Is it possible (or are there any examples) of modelling a loan using Strata that has several interest rates to replicate the behaviour of, for example, a mortgage with a fixed interest rate period followed by a remaining term that tracks a base rate + margin (e.g. Bank of England + 5%)?
The holiday, day count, and schedule generation looks like it’s exactly what I need to calculate the accrual periods. Should I model this as a Swap with a single SwapLeg? Do I then need to create some sort of custom market data to represent the interest rates that apply?
I’ve had a look at the examples in the repo, but can’t quite see one that matches this example.

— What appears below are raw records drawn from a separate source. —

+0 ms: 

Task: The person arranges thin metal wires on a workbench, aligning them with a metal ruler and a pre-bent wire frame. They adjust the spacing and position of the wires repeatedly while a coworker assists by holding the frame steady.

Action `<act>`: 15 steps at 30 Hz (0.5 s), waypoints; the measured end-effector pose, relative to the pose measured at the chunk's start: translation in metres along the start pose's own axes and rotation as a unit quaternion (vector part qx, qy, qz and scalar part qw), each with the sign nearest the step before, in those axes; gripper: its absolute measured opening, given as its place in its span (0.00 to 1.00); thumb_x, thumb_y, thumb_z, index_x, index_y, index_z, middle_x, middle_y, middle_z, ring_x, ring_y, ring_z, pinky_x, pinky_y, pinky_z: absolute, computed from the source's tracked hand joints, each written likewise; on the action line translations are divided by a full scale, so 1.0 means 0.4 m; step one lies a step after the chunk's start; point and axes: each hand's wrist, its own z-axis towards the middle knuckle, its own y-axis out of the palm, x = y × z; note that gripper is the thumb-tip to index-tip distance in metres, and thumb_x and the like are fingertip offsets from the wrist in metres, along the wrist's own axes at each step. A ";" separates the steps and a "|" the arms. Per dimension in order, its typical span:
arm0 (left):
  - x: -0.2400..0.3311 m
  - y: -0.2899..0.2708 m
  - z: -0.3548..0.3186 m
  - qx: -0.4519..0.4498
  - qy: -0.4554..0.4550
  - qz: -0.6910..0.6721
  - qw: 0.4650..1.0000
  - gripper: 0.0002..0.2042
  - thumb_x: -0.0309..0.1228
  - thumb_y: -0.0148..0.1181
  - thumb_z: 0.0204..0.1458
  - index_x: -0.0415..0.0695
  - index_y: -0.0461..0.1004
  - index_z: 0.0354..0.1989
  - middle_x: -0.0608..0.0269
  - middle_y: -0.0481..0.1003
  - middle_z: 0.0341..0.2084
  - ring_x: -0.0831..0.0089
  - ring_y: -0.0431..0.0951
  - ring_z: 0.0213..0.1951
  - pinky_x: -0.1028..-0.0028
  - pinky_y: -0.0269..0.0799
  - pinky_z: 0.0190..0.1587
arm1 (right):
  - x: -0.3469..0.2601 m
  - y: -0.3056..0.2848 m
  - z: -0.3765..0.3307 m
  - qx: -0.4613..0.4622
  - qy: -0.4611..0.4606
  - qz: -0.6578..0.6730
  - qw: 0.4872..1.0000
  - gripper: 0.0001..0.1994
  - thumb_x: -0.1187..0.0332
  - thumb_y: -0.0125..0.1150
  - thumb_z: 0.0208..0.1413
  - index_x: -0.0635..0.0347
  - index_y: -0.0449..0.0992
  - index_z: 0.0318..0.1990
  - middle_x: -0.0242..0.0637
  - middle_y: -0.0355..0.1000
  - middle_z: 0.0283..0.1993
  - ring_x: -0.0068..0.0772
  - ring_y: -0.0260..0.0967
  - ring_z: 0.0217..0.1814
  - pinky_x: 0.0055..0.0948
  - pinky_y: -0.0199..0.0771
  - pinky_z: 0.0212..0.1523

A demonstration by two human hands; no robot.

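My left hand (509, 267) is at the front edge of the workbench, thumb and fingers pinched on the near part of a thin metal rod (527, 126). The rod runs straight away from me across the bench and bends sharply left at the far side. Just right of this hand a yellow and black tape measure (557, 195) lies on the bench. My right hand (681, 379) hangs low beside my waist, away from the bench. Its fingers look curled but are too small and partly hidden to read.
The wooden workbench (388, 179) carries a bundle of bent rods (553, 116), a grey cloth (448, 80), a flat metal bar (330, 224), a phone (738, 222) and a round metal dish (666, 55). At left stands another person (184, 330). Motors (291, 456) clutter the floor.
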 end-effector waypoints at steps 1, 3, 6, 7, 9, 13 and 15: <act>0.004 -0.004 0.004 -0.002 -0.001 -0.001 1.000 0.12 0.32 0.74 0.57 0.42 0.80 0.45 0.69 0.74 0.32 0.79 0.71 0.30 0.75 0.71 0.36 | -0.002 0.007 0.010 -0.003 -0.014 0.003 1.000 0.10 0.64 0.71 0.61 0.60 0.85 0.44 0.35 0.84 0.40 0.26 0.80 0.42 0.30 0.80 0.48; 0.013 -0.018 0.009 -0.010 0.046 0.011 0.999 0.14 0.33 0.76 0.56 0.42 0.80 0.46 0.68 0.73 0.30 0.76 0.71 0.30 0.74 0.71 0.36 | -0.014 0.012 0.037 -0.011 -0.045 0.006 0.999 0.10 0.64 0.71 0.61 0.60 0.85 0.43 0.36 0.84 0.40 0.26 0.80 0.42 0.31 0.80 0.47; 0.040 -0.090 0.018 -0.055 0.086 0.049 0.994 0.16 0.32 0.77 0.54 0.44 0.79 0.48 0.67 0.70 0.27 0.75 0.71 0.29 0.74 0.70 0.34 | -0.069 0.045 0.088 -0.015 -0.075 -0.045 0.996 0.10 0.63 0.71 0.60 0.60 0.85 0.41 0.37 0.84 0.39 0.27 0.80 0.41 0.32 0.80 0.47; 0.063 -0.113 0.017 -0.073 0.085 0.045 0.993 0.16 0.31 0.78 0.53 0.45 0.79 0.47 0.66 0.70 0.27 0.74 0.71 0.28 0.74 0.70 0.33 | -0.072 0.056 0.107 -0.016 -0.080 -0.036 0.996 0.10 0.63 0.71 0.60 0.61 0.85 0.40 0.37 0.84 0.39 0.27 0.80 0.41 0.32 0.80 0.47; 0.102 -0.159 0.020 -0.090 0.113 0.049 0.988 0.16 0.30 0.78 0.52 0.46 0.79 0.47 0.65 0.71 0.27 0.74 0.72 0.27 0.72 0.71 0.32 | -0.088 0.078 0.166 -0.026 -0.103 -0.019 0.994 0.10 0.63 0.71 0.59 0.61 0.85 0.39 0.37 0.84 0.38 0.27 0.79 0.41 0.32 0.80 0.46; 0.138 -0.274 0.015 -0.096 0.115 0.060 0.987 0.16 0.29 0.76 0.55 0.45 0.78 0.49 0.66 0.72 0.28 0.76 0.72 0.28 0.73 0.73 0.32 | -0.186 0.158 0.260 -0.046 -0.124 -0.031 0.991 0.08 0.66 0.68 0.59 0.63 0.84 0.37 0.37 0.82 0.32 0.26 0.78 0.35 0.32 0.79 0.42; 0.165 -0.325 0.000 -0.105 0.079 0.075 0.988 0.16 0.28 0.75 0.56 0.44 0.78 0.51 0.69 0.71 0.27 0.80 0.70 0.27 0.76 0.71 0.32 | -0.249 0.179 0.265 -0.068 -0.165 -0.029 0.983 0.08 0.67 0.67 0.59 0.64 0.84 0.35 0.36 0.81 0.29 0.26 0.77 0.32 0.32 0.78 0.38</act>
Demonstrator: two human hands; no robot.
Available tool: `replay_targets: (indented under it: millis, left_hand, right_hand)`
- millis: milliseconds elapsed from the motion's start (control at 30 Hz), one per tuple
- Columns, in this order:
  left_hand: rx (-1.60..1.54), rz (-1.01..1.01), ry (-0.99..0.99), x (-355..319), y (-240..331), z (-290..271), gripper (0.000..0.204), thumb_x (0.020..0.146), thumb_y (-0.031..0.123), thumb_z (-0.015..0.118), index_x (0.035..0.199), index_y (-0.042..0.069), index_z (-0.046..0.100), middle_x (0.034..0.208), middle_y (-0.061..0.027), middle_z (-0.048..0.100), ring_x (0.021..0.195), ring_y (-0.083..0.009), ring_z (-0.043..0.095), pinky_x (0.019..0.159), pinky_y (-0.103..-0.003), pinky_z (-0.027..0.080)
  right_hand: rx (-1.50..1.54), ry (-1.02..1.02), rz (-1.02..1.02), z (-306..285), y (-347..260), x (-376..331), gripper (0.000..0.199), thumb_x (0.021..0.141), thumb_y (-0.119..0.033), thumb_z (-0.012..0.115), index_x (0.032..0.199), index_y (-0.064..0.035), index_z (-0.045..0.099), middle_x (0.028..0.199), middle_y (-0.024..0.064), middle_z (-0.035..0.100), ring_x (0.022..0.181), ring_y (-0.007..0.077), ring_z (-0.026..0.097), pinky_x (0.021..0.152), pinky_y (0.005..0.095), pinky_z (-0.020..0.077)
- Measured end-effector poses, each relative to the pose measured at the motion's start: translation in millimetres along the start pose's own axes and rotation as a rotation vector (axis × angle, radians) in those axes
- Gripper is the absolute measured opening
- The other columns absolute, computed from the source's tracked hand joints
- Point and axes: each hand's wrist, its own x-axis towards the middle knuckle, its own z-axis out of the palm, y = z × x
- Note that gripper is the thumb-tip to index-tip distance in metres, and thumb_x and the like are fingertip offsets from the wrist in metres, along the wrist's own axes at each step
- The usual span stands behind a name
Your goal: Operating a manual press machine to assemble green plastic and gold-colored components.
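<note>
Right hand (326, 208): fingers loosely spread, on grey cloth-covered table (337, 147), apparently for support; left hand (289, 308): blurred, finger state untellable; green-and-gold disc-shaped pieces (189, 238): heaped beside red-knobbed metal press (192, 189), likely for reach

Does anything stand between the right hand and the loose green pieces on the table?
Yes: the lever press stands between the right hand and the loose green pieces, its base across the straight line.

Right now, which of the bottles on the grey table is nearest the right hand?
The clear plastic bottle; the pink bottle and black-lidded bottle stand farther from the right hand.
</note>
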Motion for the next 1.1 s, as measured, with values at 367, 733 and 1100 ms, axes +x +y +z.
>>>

Many thanks for your guidance!
There are no specific examples or code in Strata for this. As you surmise, you’d have to create a Swap
in order to take advantage of the schedule and recurring payments. While unusual, it is perfectly possible to have a swap with 2 legs in the same direction where one leg is fixed for the first 2 years and one leg is floating for the remaining term:
Swap leg 1: Receive Fixed 5% 2019-06-01 to 2021-06-01
Swap leg 2: Receive Ibor variable% with a spread of 5% 2021-06-01 to 2039-06-01
The variable aspect would be obtained by adding an IborIndex
via configuration that represents the Bank base rate. You would then pass in a Curve
that represents the prediction of the base rate over time. SwapPricingExample
might be the closest code example.
Stephen
Excellent, thanks. I’ll take a look with this info!